In den 1970er- und 1980er-Jahren wurde nach einer Reihe von Rückschlägen klar, dass zumindest in absehbarer Zeit keine umfassende Nachbildung des menschlichen Geists im Computer möglich sein würde. Beispielsweise konnte sog. Expertensysteme sich kommerziell nur als Nischenanwendungen behaupten. Daher nahm die KI-Forschung einen mehr ingenieurwissenschaftlichen Charakter (Knowledge Engineering) an und wendete sich der Lösung von konkreten Problemen zu, die mit Methoden der KI besser als mit herkömmlichen Programmen (und besser als durch menschliche Tätigkeit) behandelt werden konnten. Berühmt wurde das Schachprogramm Deep Blue, das 1997 den damaligen Schachweltmeister besiegte, aber es gibt auch eine Reihe von aktuellen KI-Anwendungen mit potenziellen oder bereits bestehenden Marktchancen, etwa Bildverarbeitungs-Software (zur Mustererkennung), lernfähige Industrieroboter und das Gebiet der maschinellen Verarbeitung und Generierung von natürlicher Sprache. Von Nicht-KI-Programmen unterscheiden sich diese Systeme jeweils dadurch, dass der Rechner nicht nur Daten bearbeitet, sondern aus vorliegenden Daten Schlüsse zieht bzw. diese interpretiert, also in gewisser Weise den Input »versteht«.

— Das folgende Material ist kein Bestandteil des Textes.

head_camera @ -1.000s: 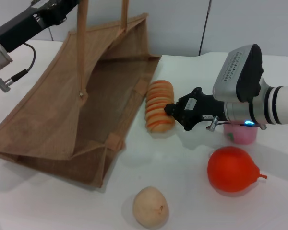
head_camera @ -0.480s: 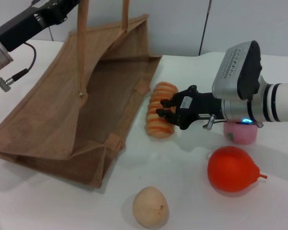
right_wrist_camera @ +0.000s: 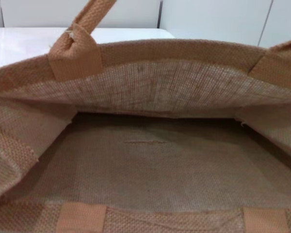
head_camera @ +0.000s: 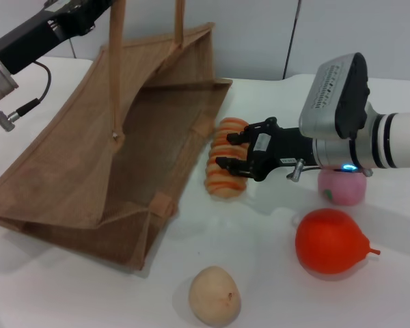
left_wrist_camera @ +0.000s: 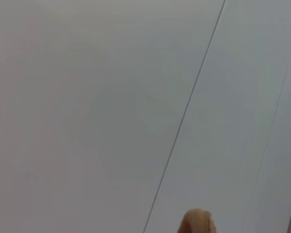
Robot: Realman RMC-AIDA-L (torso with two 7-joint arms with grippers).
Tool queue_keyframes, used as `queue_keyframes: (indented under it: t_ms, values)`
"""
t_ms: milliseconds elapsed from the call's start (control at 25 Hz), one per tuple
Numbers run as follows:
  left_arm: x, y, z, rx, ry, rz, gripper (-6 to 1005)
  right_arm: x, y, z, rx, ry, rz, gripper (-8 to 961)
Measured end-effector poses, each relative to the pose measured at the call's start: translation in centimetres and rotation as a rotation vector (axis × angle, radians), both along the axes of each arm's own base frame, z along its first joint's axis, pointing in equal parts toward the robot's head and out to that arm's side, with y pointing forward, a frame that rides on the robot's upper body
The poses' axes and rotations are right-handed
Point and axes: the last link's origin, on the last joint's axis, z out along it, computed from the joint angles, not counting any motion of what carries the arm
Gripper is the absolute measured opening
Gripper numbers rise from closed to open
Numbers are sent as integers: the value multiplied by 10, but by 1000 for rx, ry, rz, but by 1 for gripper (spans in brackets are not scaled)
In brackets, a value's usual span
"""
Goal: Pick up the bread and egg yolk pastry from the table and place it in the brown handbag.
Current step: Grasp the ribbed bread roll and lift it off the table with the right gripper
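Observation:
The bread [head_camera: 220,182], a ridged orange and cream loaf, lies on the white table just beside the mouth of the brown handbag [head_camera: 89,157]. My right gripper [head_camera: 231,150] is open, its two black fingers spread over the loaf's middle. The egg yolk pastry [head_camera: 214,295], a pale beige ball, sits alone near the table's front edge. The handbag lies on its side with its mouth toward the bread; the right wrist view looks straight into its woven interior [right_wrist_camera: 145,160]. My left arm [head_camera: 27,41] reaches to the bag's raised handles [head_camera: 116,61] at the top left.
A red-orange pear-shaped fruit [head_camera: 331,240] lies at the front right. A pink ball [head_camera: 342,188] sits under my right forearm. The left wrist view shows only a pale wall and a tan tip [left_wrist_camera: 197,221].
My right gripper opened and moved left, from beside the loaf's right side to over its middle. The loaf shifted slightly toward the bag. The left arm and the bag stayed put.

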Motion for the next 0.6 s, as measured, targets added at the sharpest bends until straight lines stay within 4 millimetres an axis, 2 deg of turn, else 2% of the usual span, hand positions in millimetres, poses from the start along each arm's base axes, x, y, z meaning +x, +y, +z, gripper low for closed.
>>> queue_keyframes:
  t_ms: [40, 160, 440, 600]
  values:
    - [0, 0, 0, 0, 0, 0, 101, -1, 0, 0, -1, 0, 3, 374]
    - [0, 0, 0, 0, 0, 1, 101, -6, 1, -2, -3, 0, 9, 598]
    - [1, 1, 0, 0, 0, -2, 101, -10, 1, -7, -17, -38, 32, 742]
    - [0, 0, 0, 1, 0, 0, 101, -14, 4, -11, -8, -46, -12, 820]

Heutige KI-Systeme kann man von ihrer Grundstruktur her in zwei Gruppen einteilen: einerseits die Imitation von menschlichem Wissen und Folgern durch abstrakt formulierte Datenbanken und Schlussregeln und andererseits das Nachbilden von Denkprozessen auf neuronaler Ebene durch sog. künstliche neuronale Netze. Während der erste Ansatz in der nur teilweise gegebenen Formalisierbarkeit des menschlichen Denkens seine Grenze findet, scheitern neuronale Netze bisher an der unvorstellbar großen Zahl der neuronalen Verbindungen im menschlichen Gehirn (rund 100 Milliarden Neuronen, die größten bestehenden Netze erreichen kaum die Zahl von 100 000 »Neuronen«). Für die Lösung von Problemen aus dem Bereich der KI wurden eigene Programmiersprachen entwickelt, u. a. Prolog, Lisp und Smalltalk.
Universal-Lexikon. 2012.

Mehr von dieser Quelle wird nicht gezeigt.